The whole narrative of this campaign would have been very different if YouGov had been a weekly poll not a daily one

For poll watchers there’s a ritual every night at 10.30pm. We go into Twitter an wait for the Tweet from the Sun politics team giving the headline numbers from the latest YouGov daily poll findings. Fieldwork for the surveys starts early evening the previous day and continues to the following afternoon.

For the most keen there’s a YouGov Tweet at 6am the following morning which takes you to the updated three month trend chart and the full dataset of the poll. So generally the final polling news of the day is about YouGov and the first polling info the following morning, usually with further data, is from the firm.
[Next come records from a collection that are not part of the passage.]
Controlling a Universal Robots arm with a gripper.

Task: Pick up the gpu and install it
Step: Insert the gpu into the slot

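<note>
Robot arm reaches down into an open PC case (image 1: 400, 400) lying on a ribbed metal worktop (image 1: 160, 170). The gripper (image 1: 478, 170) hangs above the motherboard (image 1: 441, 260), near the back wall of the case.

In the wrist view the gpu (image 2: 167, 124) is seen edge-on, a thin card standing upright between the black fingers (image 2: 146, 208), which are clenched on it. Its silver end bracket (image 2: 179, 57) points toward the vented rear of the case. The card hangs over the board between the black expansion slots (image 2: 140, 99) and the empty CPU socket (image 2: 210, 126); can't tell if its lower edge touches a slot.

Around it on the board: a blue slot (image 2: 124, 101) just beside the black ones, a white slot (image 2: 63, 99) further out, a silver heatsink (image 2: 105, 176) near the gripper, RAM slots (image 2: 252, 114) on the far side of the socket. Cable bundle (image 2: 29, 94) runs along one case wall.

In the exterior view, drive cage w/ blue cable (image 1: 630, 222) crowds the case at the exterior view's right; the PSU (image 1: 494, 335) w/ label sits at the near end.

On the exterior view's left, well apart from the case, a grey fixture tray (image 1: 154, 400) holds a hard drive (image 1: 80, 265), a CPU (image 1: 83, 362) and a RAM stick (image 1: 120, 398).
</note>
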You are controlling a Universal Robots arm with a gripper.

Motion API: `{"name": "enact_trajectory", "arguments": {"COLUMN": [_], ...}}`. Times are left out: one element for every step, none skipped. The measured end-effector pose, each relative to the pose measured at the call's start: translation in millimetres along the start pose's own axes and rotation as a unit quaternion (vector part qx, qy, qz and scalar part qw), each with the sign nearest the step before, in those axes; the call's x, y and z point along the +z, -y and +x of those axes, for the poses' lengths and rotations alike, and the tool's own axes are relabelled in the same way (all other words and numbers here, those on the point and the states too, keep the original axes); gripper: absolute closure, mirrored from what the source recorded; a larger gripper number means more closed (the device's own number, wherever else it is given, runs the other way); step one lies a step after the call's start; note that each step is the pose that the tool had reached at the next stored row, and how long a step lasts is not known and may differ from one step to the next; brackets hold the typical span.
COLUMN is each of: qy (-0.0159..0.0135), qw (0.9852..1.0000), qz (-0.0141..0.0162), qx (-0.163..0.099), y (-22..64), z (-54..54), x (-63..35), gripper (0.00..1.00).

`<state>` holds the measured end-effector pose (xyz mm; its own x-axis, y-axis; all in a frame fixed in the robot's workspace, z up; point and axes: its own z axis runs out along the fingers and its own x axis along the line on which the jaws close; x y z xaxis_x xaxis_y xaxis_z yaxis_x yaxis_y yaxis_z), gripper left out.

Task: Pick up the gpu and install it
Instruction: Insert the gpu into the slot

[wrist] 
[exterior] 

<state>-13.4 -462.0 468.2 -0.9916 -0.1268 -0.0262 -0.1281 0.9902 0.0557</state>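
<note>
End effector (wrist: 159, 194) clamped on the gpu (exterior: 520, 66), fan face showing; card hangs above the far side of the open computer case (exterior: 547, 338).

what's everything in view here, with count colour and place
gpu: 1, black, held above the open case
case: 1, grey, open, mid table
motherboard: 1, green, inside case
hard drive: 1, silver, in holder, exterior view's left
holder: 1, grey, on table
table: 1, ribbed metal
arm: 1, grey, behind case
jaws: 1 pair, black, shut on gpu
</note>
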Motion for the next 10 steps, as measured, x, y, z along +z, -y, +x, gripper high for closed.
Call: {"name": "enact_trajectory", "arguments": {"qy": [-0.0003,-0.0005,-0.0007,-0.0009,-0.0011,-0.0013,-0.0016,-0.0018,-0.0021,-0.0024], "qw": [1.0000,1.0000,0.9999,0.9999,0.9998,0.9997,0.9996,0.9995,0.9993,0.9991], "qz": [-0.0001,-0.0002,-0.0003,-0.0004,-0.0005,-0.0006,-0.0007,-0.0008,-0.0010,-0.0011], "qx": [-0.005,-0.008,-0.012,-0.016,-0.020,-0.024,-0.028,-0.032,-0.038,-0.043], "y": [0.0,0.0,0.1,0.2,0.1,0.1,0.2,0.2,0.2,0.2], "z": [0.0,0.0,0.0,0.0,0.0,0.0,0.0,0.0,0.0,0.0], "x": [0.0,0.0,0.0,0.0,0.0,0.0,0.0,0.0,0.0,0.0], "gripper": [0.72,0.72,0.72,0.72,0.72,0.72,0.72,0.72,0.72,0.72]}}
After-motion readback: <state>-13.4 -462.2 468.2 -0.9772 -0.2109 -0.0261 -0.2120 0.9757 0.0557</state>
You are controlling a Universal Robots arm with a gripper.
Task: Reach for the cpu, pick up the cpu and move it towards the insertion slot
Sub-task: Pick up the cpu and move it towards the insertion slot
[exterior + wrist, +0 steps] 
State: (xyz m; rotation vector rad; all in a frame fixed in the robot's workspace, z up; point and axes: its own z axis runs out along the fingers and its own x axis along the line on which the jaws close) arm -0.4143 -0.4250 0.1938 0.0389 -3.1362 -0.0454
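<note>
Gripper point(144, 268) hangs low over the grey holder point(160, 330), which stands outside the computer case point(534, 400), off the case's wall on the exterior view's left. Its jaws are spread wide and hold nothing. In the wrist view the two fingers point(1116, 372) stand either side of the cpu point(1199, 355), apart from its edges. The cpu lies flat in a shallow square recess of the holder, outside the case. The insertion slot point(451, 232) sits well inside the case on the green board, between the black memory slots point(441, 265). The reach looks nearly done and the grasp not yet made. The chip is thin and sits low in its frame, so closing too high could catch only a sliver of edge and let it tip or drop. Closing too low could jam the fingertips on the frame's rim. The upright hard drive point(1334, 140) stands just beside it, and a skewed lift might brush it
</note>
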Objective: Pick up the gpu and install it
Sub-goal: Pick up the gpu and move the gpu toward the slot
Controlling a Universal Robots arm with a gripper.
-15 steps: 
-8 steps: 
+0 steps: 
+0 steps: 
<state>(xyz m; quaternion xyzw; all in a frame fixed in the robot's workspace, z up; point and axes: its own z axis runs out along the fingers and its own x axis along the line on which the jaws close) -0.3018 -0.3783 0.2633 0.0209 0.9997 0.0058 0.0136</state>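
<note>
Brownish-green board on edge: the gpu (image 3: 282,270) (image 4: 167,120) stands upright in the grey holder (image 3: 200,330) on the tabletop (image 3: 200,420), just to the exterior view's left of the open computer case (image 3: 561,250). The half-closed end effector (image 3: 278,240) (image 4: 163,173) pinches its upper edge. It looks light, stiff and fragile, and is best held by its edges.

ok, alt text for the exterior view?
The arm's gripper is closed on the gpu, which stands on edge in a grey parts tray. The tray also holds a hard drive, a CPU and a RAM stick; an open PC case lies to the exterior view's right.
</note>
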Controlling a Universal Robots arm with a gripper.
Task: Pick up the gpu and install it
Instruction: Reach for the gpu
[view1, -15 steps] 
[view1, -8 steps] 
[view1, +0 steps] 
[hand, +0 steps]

What’s been very striking and a tad irritating to blue supporters, is how little change each new day brings and the fact that the Tories have struggled to secure leads. Overnight it was no different. A 1% CON lead from Wednesday evening had moved to a 1% LAB margin in the latest.

    So any really positive news for the Tories from other pollsters, like Ipsos yesterday, is trumped within a few hours.

What we are seeing is the product of the differing polling approaches. Online samples are generally from polling panels whereas, theoretically at least, anyone of the 40 million voters can be part of a sample for a phone poll. For some reason the phone polls are painting a better picture for the Tories

The latter are inevitably a lot more costly to produce and until Lord Ashcroft started his weekly poll a year ago there were only three national phone polls a month.

You read a lot of polling conspiracy theories on social media which are just rubbish. The most precious asset of each firm is their reputation which they are not going to jeopardise by acting in a manner that is anything other than totally professional.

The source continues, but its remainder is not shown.